#### [PROBLEM DESCRIPTION]
Output only the lines below that start at the line containing "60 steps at" and end at the line containing "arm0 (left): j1", with both ends kept.

#### [RECORDS FOR PROCESSING]
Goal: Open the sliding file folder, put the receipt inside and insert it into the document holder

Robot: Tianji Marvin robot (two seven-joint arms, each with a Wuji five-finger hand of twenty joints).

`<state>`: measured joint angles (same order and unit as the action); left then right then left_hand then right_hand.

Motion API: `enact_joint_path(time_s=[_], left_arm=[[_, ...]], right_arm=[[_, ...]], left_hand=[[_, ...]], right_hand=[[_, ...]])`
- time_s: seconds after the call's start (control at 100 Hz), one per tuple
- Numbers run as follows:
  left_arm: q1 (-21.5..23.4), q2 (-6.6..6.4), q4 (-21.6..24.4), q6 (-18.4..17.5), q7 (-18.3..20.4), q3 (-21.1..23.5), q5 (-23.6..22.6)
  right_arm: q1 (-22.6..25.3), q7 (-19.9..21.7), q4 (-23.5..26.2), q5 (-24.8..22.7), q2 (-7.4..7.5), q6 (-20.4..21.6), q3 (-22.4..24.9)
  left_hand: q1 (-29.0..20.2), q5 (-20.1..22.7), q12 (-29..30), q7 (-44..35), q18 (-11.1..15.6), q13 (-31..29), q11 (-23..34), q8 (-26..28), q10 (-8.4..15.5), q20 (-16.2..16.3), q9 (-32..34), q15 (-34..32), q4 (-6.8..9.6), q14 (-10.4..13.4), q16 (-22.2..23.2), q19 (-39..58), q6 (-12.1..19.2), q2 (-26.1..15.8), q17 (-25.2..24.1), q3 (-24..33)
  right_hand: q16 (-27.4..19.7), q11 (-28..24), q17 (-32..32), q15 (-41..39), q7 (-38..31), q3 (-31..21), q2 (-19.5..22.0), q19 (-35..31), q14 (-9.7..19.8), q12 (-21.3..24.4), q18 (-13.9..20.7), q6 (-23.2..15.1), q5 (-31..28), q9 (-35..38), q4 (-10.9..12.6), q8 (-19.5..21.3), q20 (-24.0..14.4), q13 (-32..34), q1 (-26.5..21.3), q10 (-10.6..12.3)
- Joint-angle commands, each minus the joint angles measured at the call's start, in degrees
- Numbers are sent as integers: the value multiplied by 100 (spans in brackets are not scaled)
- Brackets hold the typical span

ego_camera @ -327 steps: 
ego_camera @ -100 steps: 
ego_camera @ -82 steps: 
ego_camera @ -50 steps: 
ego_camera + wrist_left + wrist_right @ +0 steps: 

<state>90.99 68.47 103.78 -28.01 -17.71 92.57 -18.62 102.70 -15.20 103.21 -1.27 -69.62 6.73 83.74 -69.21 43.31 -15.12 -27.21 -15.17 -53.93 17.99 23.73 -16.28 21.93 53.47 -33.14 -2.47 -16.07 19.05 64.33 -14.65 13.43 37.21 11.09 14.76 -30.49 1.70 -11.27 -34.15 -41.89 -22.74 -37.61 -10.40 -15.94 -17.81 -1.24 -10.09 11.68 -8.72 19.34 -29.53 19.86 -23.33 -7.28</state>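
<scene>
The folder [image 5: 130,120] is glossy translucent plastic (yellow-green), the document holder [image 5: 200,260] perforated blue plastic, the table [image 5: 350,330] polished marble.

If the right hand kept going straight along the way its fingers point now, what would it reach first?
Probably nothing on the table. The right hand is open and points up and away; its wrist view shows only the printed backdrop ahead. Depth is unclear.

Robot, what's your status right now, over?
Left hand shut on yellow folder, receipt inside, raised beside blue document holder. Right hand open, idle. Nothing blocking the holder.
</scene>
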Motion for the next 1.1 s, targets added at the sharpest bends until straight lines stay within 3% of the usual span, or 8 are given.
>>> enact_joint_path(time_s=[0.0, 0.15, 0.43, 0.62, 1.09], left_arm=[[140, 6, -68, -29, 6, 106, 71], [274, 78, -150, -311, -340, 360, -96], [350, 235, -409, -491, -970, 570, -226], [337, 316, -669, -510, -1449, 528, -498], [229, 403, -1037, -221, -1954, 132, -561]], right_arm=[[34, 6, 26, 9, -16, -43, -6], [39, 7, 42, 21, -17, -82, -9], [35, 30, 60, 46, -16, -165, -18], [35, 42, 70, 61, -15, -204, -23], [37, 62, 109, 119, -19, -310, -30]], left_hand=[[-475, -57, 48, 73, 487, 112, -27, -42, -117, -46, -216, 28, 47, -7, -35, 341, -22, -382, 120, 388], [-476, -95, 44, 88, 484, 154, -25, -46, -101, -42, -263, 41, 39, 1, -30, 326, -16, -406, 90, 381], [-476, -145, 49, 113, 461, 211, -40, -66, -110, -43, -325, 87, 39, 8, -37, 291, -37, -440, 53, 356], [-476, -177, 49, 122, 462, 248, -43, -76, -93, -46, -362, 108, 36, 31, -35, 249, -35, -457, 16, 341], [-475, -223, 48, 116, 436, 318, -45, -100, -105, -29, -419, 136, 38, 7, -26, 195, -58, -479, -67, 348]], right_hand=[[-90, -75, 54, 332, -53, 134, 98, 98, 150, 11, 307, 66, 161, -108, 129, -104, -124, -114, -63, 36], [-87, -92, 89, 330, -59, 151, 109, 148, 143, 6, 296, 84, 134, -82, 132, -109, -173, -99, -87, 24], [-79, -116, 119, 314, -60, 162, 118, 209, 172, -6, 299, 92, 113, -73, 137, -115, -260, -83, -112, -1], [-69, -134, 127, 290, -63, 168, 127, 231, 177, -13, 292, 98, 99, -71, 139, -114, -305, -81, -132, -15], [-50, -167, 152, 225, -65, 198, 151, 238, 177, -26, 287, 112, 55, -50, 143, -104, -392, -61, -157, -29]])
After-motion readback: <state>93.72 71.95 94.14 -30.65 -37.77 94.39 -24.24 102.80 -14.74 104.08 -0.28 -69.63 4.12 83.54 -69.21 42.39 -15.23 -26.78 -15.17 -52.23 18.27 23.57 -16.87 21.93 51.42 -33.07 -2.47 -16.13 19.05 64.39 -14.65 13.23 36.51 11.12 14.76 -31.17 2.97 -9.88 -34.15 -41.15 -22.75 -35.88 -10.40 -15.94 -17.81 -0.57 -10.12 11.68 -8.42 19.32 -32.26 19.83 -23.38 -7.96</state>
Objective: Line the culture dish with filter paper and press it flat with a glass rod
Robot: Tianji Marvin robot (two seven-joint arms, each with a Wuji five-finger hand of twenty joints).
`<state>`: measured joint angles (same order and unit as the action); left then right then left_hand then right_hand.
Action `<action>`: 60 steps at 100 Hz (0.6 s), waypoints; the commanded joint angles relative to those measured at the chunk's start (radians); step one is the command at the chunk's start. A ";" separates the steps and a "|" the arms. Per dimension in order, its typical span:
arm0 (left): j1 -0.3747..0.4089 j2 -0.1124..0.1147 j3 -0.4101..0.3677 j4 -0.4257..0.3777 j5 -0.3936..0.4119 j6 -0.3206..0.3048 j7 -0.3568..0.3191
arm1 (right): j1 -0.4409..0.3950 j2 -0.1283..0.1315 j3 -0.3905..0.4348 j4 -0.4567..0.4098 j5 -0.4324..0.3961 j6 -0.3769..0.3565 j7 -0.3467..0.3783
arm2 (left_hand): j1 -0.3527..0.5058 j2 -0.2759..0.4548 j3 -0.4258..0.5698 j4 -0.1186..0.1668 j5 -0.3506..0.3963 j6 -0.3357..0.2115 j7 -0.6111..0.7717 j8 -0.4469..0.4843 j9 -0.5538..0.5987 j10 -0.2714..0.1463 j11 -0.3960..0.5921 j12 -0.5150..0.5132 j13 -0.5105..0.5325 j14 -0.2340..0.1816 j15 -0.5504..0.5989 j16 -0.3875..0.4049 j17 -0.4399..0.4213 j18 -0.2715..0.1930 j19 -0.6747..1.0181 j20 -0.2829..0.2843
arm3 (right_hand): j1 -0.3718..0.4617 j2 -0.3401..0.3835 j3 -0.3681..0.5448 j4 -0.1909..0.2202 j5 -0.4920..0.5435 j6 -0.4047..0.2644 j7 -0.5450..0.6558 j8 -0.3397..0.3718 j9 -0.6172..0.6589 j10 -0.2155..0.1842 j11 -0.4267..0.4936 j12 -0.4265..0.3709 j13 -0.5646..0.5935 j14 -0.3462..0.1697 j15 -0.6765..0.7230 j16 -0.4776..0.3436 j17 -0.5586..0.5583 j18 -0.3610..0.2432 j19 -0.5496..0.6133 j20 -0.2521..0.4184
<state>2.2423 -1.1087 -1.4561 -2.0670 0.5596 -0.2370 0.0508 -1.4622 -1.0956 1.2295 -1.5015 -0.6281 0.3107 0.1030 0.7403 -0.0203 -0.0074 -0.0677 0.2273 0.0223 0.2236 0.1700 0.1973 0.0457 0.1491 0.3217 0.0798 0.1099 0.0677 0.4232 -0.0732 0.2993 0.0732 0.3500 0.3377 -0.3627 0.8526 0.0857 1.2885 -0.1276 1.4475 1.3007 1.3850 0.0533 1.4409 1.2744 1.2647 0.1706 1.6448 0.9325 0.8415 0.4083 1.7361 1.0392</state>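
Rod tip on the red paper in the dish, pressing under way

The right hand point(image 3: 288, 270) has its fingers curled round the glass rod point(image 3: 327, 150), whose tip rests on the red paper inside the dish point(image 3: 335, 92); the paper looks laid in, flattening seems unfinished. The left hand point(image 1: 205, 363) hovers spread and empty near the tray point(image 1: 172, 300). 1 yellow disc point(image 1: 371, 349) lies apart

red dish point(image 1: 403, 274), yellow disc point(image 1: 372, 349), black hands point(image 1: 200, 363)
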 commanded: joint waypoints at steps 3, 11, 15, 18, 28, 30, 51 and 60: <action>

#### [YOUR RESPONSE]
Action `<action>`: 60 steps at 100 Hz (0.6 s), waypoints; the commanded joint angles relative to those measured at the chunk's start (radians); step one is the command at the chunk's start. A ";" separates the steps and a "|" the arms. Per dimension in order, its typical span:
arm0 (left): j1 -0.3747..0.4089 j2 -0.1124..0.1147 j3 -0.4101..0.3677 j4 -0.4257..0.3777 j5 -0.3936..0.4119 j6 -0.3206..0.3048 j7 -0.3568..0.3191

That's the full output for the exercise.